The keys to the meeting will once again be in the Fed’s reading of the disinflation process, the situation in the real estate market and, once again, the strength of the labor market and salary pressures that seem to help the central bank continue to hold financing conditions. Powell has recorded several times that he is more concerned about a premature pause in rate hikes than the risk of a recession.

“I don’t think it qualifies as a recession because we have positive growth. It’s modest, yes, but it’s half a percentage point. That’s positive growth. It’s slow and well below trend. It won’t be a boom, but very slow growth,” Powell said on December 14. In fact, as was learned last week, growth in the fourth quarter of 2022 stood at 2.9%, four tenths above what was forecast by economists.

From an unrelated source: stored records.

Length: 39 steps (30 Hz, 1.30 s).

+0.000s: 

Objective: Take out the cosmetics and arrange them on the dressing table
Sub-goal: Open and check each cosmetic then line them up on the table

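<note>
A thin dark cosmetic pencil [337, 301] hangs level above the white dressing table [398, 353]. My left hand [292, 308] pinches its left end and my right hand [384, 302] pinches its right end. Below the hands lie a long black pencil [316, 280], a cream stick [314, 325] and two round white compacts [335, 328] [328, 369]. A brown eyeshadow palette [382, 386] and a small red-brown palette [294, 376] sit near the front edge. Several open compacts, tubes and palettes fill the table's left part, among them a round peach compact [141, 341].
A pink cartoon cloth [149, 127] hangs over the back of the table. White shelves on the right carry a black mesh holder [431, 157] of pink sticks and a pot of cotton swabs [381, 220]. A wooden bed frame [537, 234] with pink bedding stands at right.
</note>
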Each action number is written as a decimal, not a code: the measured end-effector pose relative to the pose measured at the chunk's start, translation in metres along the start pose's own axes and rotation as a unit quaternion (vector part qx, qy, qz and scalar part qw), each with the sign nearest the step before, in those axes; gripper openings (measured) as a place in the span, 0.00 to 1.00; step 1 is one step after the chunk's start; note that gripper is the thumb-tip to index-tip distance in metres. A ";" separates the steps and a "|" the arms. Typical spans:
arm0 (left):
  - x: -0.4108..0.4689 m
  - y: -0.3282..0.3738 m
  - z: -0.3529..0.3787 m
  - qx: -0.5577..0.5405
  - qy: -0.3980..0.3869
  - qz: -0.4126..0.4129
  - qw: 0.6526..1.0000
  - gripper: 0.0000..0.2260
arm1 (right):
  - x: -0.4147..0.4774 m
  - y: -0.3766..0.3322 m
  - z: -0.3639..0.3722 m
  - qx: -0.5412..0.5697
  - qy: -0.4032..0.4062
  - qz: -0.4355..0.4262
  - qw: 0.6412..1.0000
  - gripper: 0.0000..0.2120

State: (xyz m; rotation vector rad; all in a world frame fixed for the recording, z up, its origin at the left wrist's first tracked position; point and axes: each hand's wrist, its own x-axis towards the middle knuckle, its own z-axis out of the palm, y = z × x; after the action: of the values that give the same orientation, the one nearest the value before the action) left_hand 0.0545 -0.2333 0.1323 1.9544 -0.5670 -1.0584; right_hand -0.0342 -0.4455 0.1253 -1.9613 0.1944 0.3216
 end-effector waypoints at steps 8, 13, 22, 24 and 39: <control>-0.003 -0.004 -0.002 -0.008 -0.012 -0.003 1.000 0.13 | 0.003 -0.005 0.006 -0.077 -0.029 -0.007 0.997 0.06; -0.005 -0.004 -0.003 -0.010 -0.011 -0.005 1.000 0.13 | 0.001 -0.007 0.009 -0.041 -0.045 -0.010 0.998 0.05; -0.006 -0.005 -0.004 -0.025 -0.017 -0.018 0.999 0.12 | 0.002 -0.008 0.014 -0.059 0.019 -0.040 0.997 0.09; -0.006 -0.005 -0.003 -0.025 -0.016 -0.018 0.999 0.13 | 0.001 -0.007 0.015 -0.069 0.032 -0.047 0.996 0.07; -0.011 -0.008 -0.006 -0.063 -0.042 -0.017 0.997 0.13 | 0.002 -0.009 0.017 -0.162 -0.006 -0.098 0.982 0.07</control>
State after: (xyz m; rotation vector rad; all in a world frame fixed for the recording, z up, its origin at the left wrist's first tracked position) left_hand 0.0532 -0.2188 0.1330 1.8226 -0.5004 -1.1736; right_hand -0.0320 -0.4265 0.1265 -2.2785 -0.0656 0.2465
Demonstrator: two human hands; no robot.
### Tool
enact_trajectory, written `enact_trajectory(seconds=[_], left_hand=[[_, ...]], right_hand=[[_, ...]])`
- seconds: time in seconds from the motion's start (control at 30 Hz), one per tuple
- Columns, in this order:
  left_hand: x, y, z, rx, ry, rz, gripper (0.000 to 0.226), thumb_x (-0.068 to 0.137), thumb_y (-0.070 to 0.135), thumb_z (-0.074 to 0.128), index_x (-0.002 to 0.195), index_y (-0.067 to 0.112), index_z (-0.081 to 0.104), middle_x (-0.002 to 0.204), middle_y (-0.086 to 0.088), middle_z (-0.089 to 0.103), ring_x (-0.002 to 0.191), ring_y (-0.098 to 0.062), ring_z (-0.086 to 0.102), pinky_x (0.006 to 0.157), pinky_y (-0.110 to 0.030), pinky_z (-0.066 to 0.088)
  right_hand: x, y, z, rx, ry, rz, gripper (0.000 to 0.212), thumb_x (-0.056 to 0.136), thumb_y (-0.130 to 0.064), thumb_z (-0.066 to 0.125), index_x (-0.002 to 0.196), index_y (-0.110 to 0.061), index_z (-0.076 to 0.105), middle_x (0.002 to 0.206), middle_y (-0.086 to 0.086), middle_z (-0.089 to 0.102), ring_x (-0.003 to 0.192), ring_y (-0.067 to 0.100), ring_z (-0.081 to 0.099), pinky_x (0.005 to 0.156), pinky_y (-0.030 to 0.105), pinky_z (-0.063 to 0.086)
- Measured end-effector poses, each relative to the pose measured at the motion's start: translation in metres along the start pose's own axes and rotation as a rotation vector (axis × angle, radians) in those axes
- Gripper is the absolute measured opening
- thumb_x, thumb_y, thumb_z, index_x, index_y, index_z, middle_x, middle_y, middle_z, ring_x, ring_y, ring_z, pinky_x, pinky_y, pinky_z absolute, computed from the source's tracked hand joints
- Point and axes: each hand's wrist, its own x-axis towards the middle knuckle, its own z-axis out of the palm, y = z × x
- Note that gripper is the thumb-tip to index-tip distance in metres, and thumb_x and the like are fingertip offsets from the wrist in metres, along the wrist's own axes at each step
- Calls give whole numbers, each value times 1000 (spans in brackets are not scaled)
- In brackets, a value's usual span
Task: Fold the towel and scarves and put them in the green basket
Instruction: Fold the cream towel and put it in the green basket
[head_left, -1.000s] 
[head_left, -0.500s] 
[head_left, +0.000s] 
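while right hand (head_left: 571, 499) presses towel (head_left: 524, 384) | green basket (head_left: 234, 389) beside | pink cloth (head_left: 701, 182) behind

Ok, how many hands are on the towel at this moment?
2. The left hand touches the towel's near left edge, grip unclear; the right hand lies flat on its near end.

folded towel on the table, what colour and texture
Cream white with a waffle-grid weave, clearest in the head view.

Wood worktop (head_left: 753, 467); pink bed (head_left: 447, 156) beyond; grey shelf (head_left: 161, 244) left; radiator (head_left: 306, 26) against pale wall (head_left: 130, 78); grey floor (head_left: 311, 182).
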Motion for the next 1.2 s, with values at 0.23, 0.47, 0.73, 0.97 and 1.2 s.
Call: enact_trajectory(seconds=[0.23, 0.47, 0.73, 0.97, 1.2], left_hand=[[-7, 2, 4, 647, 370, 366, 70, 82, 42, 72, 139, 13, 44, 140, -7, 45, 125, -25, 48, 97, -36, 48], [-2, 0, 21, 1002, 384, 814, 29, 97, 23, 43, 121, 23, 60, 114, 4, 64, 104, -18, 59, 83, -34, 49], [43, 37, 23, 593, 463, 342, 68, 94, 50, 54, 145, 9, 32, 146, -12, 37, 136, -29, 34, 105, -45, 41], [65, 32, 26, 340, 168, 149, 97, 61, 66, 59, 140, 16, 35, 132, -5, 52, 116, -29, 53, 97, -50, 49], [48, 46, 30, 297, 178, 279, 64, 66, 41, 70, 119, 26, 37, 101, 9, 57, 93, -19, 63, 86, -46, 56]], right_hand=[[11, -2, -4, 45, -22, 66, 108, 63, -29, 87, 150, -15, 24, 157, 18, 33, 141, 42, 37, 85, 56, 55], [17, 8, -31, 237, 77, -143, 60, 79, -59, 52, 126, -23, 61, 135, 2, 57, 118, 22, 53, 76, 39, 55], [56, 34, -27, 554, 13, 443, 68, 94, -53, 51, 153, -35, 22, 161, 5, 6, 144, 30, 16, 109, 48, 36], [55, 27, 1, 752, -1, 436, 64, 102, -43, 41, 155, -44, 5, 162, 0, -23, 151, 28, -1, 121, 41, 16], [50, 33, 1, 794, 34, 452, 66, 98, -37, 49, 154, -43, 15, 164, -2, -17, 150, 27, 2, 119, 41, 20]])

“Although the Federal Reserve appears to favor another slowdown in rate hikes, intermeeting communication suggests that governors have not changed their minds. In other words, going through peak inflation is welcome.” We expect Powell to emphasize that slower rate hikes do not signal the job is done,” said Bank of America’s Michael Gapen and Mark Cabana.

Gilles Moëc, chief economist at Axa Investment Management, does not rule out surprises. “We see a 0.25 percentage point rise, in line with consensus, to peak at 5% in March. What will be crucial is the tone Powell shows: either close to a pause, like the Bank of Canada, or Concerned about easing financial conditions, we lean towards the latter, so far this cycle the Fed has already raised 425 basis points in nine months, and we expect a global push of 500bp, with cuts only in about 2 years after the first climb,” he adds.

Last week’s move by the Bank of Canada has not gone unnoticed by observers of Fed monetary policy. Authority led by Tiff Macklem left rates at 4.5% after a latest quarter-point rise but tied the pause until some conditions were met, such as inflation continuing to deflate and the recession becoming visible in its early stages. Anything short of that scenario may cause the central bank to raise rates again in the coming months.

In the opinion of James Knightley and Padhraic Garvey, economists at ING, the effects of the cumulative hike that has been carried out by the Fed may lead to a pause soon: “Last year saw the most aggressive policy tightening in four decades, but the Fed officials have laid the groundwork for more modest hikes of 25 basis points in February and March However, recessionary forces are building and inflation looks set to slow from here, implying rate cuts will be in the offing. the agenda later this year.

The risk of accelerating the balance reduction

Another of the issues in the background that can move the markets more is that the Fed decides on its balance reduction program. Last June, it launched the withdrawal of emotions until it reached close to half a billion dollars in just six months. The point is that the forecasts suggest that it will increase to 100,000 million dollars a month, or 1.2 trillion in 2023, the rate of refunds or non-reinvested maturities.

“Importantly, any mention of a possible increase in the size of the bond reduction in the future or consideration of any bond sales (for example, the mortgage portfolio) would indicate that you are not comfortable with where you are.” find longer-term market rates,” Knightley and Garvey add. The Fed more than doubled its balance sheet from March 2020 to $9 trillion to counter the economic effects of the Covid-19 pandemic. Returning to the starting point will be much slower and now seems like an impossible mission.

* This website provides news content gathered from various internet sources. It is crucial to understand that we are not responsible for the accuracy, completeness, or reliability of the information presented Read More

Puck Henry
Puck Henry
Puck Henry is an editor for ePrimefeed covering all types of news.